Jefinho seguiu criticando os Direitos Humanos, sem citar esferas de poder e instituições pela qual ele se refere. Ele voltou também a defender o trabalho infantil questionando que ‘crianças não podem trabalhar, mas podem ficar na boca de fumo’, fato que não se aplica, já que ambos fazem parte de práticas proibidas.
“Enquanto a gente insistir com Direitos Humanos, que só é para arrumar problema, porque tá preso, para garantir direito de preso, e não ir lá na boca garantir o direito desses jovens ter uma vida digna e poder estudar e poder ser um cidadão… isso muito me indigna, porque a criança não pode trabalhar, mas pode ficar em uma boca de fumo, vendendo droga, atirando nos outros tirando a vida dos outros, colocando a vida deles em risco… isso está no dia a dia, e aí eu digo para vocês, se tem que encarrar e debater o social, nós temos que ir pra dentro aonde tá o problema, por isso eu digo a vocês se não tiver serviços públicos os Direitos Humanos não intervir na questão de combate aos adolescentes envolvidos com droga, a cidade da Serra não vai conseguir avançar”, disse Jefinho.
E completou: “Os Direitos Humanos é muito bom, parabéns, mas vou dizer uma coisa pra vocês, enquanto tivermos na Serra e no Brasil criança revirando lixo para comer, criança vendendo bala nos sinais pra comer, esses Direitos Humanos só quer arrumar briguinha, conversa… porque tem que ir pra dentro e acabar com a fome, com a miséria em nosso país e na Serra”, finalizou. Vale esclarecer, que o direito a alimentação e as condições básicas de sobrevivência são exatamente o que preconiza os Direitos Humanos, e quando eles são firmados dentro do ordenamento jurídico, tal como a Constituição 1988 que rege o país, eles passam a ser chamados de direitos fundamentais.
Veja discurso na íntegra a partir da 1h07 mim:
Vereadora critica colega e lembra que crianças que trabalham costumam abandonar escola

Após a fala de Jefinho, a vereadora Raphaela Moraes pediu um aparte e criticou o vereador pela insinuação favorável ao trabalho infantil.

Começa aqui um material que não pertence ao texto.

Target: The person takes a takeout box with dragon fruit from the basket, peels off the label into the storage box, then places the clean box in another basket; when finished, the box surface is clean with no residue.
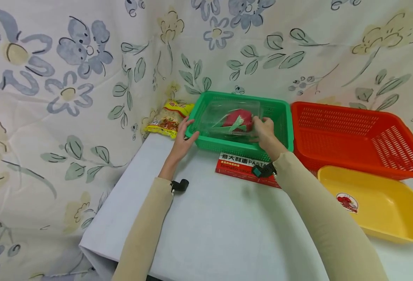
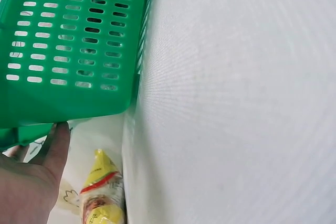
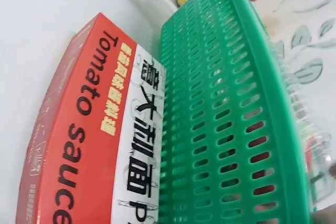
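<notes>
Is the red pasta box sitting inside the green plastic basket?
No, the red pasta box lies flat on the white table, outside the green plastic basket, against its front wall.

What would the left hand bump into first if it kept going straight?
Probably the green basket: the left hand already touches its corner. Beyond that corner is the clear box inside, though depth is unclear.
</notes>
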### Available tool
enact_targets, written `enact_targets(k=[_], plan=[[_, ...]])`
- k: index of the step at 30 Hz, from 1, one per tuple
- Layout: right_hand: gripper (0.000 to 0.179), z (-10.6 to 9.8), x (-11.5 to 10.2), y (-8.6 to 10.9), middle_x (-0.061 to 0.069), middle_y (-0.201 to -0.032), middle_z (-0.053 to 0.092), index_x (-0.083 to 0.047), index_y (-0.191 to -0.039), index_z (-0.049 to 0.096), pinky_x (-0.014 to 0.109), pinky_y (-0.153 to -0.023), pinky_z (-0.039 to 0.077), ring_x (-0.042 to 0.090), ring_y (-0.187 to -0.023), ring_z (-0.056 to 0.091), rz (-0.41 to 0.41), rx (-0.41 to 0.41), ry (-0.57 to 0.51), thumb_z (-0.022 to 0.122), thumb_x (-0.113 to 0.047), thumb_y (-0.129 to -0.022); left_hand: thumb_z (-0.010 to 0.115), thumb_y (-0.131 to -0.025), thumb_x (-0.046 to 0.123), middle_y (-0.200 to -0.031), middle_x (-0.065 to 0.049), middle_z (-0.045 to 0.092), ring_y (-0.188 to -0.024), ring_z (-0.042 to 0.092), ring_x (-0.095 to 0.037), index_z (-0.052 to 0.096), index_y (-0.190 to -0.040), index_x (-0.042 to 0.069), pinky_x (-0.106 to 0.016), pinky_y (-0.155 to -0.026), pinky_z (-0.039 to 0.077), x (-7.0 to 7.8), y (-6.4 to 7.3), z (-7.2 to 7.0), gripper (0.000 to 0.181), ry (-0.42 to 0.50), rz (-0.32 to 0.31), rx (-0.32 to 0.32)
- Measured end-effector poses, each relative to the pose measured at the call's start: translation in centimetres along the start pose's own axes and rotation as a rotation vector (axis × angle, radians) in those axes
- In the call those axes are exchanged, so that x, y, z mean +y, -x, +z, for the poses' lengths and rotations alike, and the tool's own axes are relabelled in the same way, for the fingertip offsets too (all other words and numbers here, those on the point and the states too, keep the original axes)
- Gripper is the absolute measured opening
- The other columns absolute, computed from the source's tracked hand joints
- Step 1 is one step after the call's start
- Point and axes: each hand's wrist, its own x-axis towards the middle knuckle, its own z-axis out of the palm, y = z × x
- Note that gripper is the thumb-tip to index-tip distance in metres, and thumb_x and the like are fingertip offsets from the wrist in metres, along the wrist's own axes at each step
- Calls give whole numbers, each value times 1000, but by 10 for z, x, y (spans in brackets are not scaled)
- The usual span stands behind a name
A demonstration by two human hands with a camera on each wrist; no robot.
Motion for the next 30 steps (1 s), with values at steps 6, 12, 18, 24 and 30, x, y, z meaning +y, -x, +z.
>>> enact_targets(k=[6,12,18,24,30], plan=[[65,-3,0,1,17,-162,6,-3,-156,3,51,-104,42,36,-143,23,38,-59,79,36,-19,-103,54,-101,14,-163,-14,9,-150,6,-31,35,-148,-5,-55,-118,15,-2,1,0,54,-5,-10,4],[60,-8,-1,2,20,-154,21,0,-154,13,47,-94,44,36,-115,44,47,-103,208,38,-23,-104,55,-100,12,-163,-14,10,-150,7,-31,35,-147,-5,-54,-118,16,-4,0,-1,54,-21,-14,5],[60,-16,-5,5,22,-146,29,1,-151,18,45,-90,44,31,-114,43,37,-95,321,38,-31,-104,56,-100,18,-163,-13,10,-150,9,-29,38,-149,1,-55,-117,17,-22,-10,0,55,-57,-13,7],[67,-16,-9,10,19,-161,14,-2,-156,10,53,-111,32,37,-142,28,-87,-69,352,41,-31,-104,60,-99,28,-162,-8,19,-148,19,-27,43,-148,10,-53,-115,24,-36,-16,-8,55,-171,-9,53],[60,-16,-7,20,20,-154,30,-7,-155,26,52,-108,37,36,-137,38,-282,-28,397,46,-29,-103,60,-98,36,-161,-7,20,-147,21,-30,40,-150,13,-56,-115,23,-26,-12,-27,61,-323,-43,44]])
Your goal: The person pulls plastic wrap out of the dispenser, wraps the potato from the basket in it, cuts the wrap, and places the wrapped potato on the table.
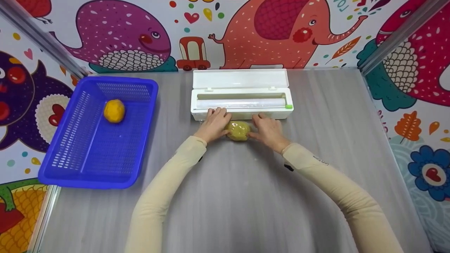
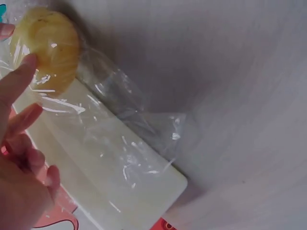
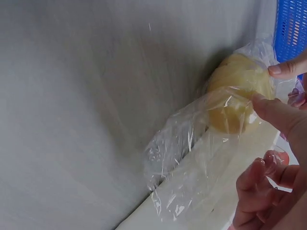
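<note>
A yellow potato (image 1: 239, 130), loosely covered in clear cling film (image 3: 172, 153), lies against the front of a white film dispenser box (image 1: 242, 114). On its left side my left hand (image 1: 215, 123) touches it with the thumb, while the other fingers rest near the box's front edge. From the right, the thumb of my right hand (image 1: 270, 131) presses the potato; its other fingers curl loosely beside the box, partly behind film. Loose film spreads past the potato on both sides in the wrist views. Whether any fingers pinch the film is unclear.
A blue plastic basket (image 1: 140, 154) stands at the left with another yellow potato (image 1: 114, 111) inside. The dispenser's lid (image 1: 240, 78) is raised at the back, showing the film roll (image 1: 240, 103) and a green slider (image 1: 288, 106). Cartoon-printed walls surround the grey table (image 1: 232, 211).
</note>
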`<state>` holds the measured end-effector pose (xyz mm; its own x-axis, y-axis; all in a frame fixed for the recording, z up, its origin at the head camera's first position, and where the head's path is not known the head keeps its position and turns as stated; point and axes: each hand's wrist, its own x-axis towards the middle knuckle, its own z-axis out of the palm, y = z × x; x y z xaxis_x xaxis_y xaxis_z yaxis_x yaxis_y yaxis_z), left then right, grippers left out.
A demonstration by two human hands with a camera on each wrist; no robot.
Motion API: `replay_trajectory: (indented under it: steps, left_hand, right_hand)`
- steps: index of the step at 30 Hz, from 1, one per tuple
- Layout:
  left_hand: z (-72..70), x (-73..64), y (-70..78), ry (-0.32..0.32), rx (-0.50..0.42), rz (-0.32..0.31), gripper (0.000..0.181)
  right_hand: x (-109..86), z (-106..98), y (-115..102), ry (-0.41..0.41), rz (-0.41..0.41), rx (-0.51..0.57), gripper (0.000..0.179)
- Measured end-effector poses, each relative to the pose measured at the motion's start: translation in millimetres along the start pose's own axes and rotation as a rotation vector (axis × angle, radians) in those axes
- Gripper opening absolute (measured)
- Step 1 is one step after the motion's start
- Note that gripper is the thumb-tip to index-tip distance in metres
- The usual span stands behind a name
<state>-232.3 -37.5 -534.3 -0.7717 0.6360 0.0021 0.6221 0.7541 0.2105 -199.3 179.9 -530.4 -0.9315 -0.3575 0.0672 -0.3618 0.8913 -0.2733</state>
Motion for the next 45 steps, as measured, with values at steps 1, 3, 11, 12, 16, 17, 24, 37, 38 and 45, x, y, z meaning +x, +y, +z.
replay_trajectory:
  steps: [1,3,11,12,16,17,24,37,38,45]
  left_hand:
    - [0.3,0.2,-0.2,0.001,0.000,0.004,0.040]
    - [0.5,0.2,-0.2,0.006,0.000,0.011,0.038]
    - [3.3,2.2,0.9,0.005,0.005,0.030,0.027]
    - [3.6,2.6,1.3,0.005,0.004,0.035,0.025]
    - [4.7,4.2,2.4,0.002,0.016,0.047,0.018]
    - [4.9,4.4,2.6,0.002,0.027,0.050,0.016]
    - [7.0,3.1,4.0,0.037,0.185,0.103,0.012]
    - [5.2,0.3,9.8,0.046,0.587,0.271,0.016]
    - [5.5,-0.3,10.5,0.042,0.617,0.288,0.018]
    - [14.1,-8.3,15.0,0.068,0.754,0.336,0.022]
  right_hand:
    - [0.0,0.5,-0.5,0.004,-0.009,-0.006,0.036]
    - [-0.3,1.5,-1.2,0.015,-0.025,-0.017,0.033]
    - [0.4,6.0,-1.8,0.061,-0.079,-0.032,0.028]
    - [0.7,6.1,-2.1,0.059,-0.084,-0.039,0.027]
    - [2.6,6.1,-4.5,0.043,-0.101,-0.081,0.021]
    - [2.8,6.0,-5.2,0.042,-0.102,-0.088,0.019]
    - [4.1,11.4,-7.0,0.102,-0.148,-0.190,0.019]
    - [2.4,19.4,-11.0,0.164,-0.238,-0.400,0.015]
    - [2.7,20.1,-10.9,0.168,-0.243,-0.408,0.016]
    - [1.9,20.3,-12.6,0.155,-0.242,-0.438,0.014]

“Essa última fala me deixou preocupada, em relação ao trabalho infantil. Hoje apareceu como lembrança no meu Facebook, um post que fiz há 6 anos que falava sobre um índice de que 90% das crianças que que trabalham, abandonam a escola; é um post que compartilhei do Tribunal Superior do Trabalho, que se refere ao dia 12 de junho, que é o Dia Internacional do Combate ao Trabalho Infantil; que nós fomos acionados como advogados para ajudar a divulgar”, disse a vereadora.
Ela cobrou ações do Governo do Estado e da Prefeitura para proteger as crianças do aliciamento do tráfico e de qualificar e encaminhar jovens para o mercado de trabalho, por meio de vagas de estágio e de menor aprendiz.
“É obvio que não estamos fazendo defesa que uma criança que não está trabalhando está vinculada ao tráfico de drogas, mas enquanto vereadora, o que peço é que o Estado amplie as escolas de tempo integral; que ofereça cursos técnicos para capacitar adolescentes; que abra vagas de menor aprendiz e estágios; que possamos direcionar nossas crianças e adolescentes para que sejam excelentes profissionais, como também que o Estado e o município deem oportunidades as famílias para que os jovens se afastem do mundo da criminalidade. Como parlamentar, meu compromisso com a cidade é fazer um discurso nesse sentido”, completou Raphaela.